Pseudotyrannochthonius tasmanicus

Scientific classification
- Kingdom: Animalia
- Phylum: Arthropoda
- Subphylum: Chelicerata
- Class: Arachnida
- Order: Pseudoscorpiones
- Family: Pseudotyrannochthoniidae
- Genus: Pseudotyrannochthonius
- Species: P. tasmanicus
- Binomial name: Pseudotyrannochthonius tasmanicus Dartnall, 1970

= Pseudotyrannochthonius tasmanicus =

- Genus: Pseudotyrannochthonius
- Species: tasmanicus
- Authority: Dartnall, 1970

Species of pseudoscorpion

Pseudotyrannochthonius tasmanicus is a species of pseudoscorpion in the Pseudotyrannochthoniidae family. It is endemic to Australia. It was described in 1970 by Australian zoologist Alan Dartnall.

==Description==
The body length of the male holotype is 3.0 mm. It is light brown in colour, with the chelicerae and pedipalps darker than the rest of the body. Eyes are absent.

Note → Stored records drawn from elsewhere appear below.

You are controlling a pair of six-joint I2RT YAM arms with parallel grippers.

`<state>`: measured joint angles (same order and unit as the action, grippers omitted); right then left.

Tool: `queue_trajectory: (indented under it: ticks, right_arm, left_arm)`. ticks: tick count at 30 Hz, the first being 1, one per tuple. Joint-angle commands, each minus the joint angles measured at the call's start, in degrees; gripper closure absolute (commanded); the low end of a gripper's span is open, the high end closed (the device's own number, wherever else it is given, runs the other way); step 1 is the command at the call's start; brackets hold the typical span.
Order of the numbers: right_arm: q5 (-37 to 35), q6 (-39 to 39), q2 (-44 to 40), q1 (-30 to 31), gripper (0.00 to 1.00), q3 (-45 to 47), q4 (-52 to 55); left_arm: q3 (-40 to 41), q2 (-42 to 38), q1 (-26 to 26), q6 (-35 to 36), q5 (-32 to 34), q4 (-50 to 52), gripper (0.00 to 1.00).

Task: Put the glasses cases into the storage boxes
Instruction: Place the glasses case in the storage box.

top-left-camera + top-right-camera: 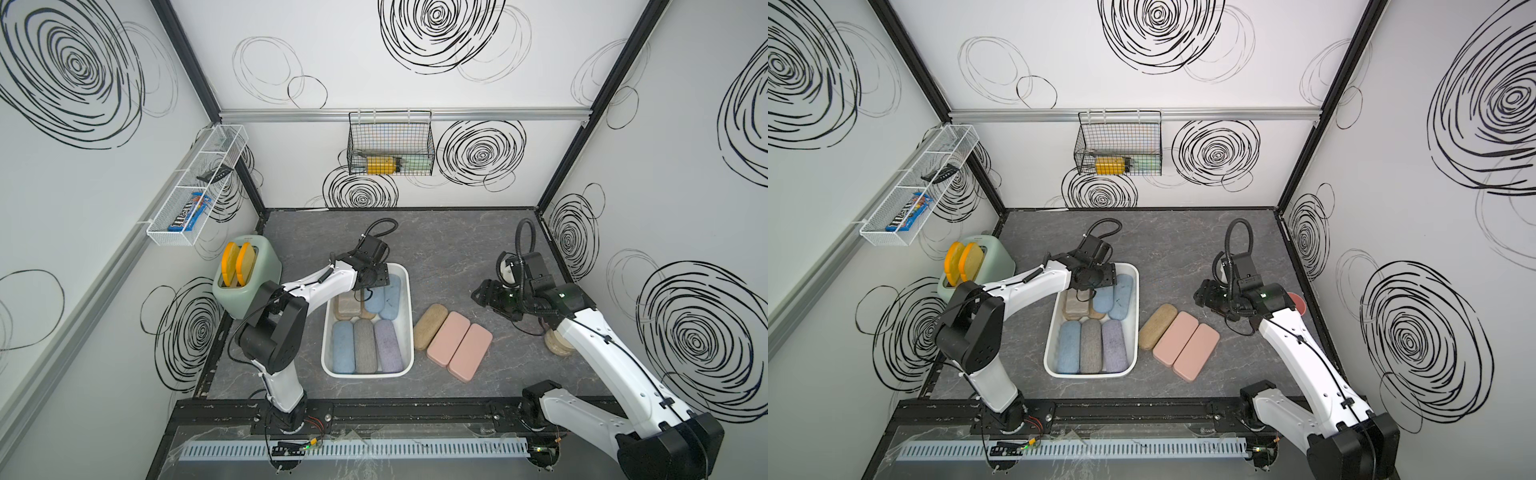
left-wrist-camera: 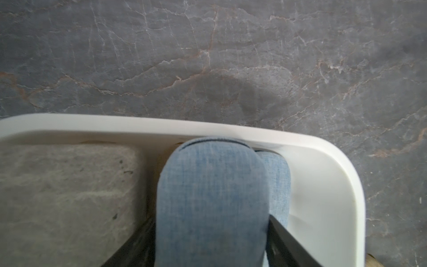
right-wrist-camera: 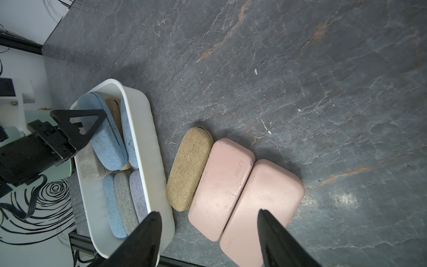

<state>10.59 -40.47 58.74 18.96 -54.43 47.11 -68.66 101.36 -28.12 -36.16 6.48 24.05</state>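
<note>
Placement is the step in hand at the storage box (image 1: 410, 324)! The left pincer (image 1: 362, 296) is down inside the box's far end, its fingers (image 2: 284, 245) flanking a blue case (image 2: 212, 196). That case lies on top of others, its tip against the far wall. Whether the fingers press on it or merely straddle it, I cannot tell.

At the box's near end, a row of three cases (image 1: 365, 345) sits side by side: blue, grey, lilac. So the bottom layer looks nearly full.

Outside the box, on the desk (image 1: 457, 257), three are not yet in. A tan case (image 1: 430, 326) lies just beside the box's right wall, and two pink cases (image 1: 459, 348) lie beyond it, touching in a tight row.

Further out from the box, the right pincer (image 3: 209, 213) hovers above the pink pair, spread wide with nothing in it.

My read is that the left pincer must be clear of the blue case and rise straight up past the rim before anything else goes in. After that the right side's turn calls for a wide straddle across a pink case's short side. Parting it from its neighbour looks like the tricky bit.
</note>
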Motion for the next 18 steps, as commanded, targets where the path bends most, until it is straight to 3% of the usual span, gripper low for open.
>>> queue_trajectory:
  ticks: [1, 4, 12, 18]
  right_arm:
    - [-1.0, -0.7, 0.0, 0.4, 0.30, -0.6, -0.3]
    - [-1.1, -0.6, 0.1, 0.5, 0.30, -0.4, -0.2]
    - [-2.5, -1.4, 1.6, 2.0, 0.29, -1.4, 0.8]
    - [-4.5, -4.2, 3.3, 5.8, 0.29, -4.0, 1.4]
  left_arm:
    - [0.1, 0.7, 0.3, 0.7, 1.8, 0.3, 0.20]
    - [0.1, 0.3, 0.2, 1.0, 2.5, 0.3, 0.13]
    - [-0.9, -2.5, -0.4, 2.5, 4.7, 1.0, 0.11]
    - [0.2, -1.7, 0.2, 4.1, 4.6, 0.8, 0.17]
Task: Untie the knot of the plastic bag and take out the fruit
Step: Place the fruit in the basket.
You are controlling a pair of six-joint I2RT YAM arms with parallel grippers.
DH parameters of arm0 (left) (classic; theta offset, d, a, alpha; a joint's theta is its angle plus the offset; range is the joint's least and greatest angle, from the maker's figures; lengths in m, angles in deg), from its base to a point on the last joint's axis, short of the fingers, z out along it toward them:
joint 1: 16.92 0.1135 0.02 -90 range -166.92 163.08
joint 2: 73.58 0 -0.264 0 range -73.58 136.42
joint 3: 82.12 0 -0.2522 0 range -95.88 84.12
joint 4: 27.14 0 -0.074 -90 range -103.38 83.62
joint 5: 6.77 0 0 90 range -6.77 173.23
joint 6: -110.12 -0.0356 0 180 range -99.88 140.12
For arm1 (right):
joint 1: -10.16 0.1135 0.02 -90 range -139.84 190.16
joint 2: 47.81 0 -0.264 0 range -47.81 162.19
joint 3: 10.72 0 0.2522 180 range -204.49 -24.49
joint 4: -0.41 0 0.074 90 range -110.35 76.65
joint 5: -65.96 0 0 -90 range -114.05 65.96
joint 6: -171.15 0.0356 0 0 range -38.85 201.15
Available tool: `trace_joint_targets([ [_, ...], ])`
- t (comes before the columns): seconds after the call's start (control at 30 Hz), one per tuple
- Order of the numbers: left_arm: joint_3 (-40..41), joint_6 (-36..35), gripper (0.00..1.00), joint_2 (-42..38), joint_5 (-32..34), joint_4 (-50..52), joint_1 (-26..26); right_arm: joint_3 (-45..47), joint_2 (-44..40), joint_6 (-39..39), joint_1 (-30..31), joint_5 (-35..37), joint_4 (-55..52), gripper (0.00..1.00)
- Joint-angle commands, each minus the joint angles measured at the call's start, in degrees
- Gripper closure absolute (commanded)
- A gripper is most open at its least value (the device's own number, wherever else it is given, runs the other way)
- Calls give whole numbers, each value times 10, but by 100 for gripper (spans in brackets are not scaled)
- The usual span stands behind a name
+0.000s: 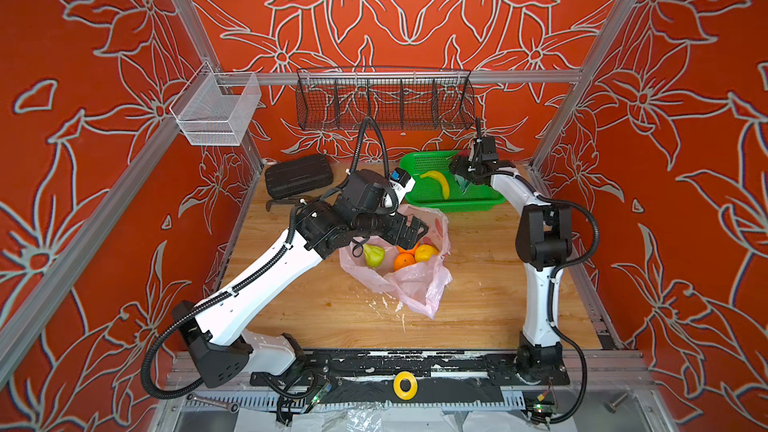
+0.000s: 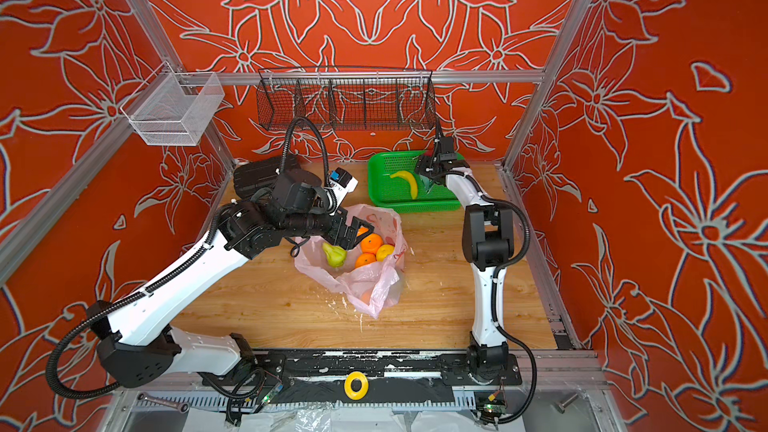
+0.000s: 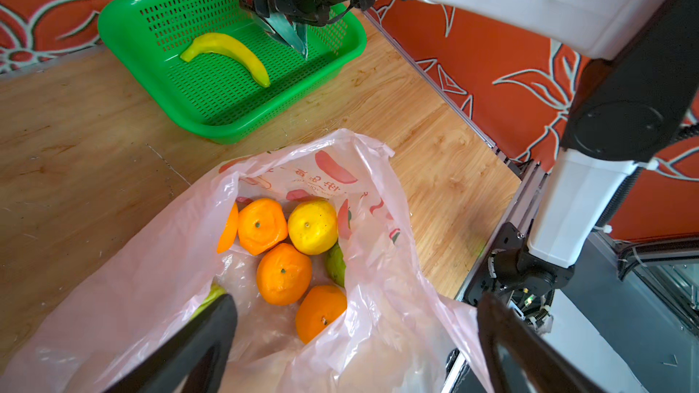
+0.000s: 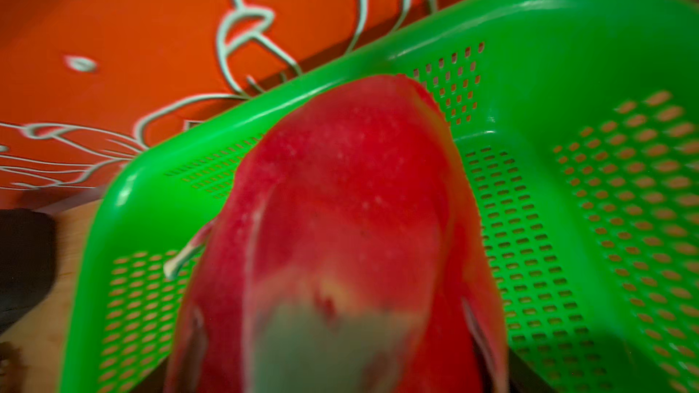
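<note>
Left end effector, released over the plastic bag, may pinch loose film; right end effector, at 1 o'clock, grasps dragon fruit.

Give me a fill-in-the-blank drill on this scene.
The right claw holds the dragon fruit above the green ____.
Lying in it is one yellow ____.
The left claw hangs open over the pink ____.
Missing words: basket; banana; bag.
</note>
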Motion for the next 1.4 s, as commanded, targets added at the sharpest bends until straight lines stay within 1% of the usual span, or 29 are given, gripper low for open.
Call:
trace_joint_targets([
  [0.0, 11, -12, 2, -19, 18, 2, -5, -33, 29, -16, -7, 15, -22, 49],
  [0.1, 19, -17, 2, -24, 31, 8, -5, -52, 57, -20, -9, 18, -39, 49],
  [0.27, 32, -19, 2, -33, 52, 10, -5, -57, 80, -29, -13, 20, -42, 48],
  [0.37, 39, -18, 2, -38, 63, 6, -5, -64, 89, -29, -15, 17, -52, 44],
  [0.43, 42, -14, 2, -40, 72, 5, -4, -68, 89, -34, -15, 9, -57, 36],
  [0.53, 46, -11, 2, -41, 84, 6, -4, -66, 77, -33, -15, 5, -60, 18],
  [0.6, 48, -11, 2, -43, 93, 7, -5, -60, 64, -35, -15, 3, -58, 13],
  [0.63, 50, -11, 2, -43, 98, 7, -4, -56, 56, -34, -15, 2, -56, 3],
  [0.8, 63, -2, 2, -53, 122, 10, -5, -39, 15, -38, -15, -3, -51, 3],
  [0.97, 80, 7, 2, -69, 138, 13, -3, -1, -58, -32, -14, -31, -25, 3],
  [1.17, 99, 35, 2, -78, 135, 30, -1, 103, -195, -9, -11, -76, 34, 3],
  [1.23, 120, 65, 1, -88, 119, 27, 0, 150, -255, -1, -5, -103, 51, 5],
  [1.3, 140, 98, 1, -98, 109, 25, 0, 196, -314, -10, 9, -123, 59, 6],
  [1.37, 156, 130, 0, -108, 120, 35, 1, 238, -371, -24, 26, -141, 59, 7],
])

==Distribution and habitat==
The species occurs in southern Tasmania. The type locality is King George V Cave in the Hastings Caves State Reserve, some 100 km south of Hobart, with the holotype found about 100 m inside the cave, in a stream passage amongst organic debris.

==Behaviour==
The pseudoscorpions are cave-dwelling, terrestrial predators.